## Exercise brief:
A line below contains "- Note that", and a later one contains "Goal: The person". Repeat both, with every line between them, exactly.

## Collected data:
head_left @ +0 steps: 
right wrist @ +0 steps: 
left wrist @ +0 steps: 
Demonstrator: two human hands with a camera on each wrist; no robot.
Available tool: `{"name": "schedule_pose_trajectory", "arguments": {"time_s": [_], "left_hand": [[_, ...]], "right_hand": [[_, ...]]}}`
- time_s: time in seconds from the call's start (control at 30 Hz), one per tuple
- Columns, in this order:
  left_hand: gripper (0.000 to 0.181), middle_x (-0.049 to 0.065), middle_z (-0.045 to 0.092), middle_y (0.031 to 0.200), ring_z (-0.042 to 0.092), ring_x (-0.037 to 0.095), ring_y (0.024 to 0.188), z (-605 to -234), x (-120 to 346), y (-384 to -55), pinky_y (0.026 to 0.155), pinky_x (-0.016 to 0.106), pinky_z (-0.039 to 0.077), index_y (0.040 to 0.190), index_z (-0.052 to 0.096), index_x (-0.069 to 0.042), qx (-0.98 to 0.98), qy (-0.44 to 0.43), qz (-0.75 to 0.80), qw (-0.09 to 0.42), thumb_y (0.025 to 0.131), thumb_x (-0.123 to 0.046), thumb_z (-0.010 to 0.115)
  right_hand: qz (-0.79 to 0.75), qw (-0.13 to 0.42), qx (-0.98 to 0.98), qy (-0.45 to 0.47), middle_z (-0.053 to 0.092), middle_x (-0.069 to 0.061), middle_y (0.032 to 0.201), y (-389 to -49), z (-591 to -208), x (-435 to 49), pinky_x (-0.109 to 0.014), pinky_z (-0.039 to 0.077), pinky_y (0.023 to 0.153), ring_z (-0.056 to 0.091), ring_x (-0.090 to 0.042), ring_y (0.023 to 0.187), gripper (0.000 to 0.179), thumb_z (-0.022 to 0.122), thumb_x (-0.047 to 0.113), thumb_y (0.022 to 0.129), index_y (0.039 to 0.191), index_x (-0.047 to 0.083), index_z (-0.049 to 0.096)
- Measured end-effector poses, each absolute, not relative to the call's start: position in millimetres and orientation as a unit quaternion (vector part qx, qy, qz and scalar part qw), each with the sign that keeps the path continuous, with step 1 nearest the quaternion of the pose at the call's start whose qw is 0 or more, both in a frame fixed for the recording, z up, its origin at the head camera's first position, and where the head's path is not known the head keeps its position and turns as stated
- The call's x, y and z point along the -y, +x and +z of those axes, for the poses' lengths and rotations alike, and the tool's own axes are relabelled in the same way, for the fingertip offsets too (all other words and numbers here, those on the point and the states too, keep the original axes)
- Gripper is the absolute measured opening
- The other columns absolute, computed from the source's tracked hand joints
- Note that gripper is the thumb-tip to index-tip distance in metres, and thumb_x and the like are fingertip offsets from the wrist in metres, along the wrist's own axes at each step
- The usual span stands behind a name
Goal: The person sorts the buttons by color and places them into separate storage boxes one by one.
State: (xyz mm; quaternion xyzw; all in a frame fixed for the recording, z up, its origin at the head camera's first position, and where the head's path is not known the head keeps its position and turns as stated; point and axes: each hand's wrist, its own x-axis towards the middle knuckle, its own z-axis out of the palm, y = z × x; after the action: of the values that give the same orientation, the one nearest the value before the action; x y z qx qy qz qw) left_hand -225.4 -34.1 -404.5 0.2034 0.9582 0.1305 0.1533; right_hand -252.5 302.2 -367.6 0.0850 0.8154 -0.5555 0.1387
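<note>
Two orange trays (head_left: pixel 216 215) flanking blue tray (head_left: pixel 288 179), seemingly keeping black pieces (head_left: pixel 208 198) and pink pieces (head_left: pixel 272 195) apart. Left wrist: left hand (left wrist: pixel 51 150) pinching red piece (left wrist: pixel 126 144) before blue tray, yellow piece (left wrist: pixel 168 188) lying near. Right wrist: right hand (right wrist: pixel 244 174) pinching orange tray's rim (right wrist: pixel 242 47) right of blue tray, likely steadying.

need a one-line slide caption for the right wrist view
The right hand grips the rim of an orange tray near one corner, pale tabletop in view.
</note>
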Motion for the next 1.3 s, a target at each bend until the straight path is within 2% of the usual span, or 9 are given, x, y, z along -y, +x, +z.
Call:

## Answer area:
- Note that gripper is the thumb-tip to index-tip distance in metres, and thumb_x and the like are fingertip offsets from the wrist in metres, along the wrist's own axes at each step
- The usual span stands behind a name
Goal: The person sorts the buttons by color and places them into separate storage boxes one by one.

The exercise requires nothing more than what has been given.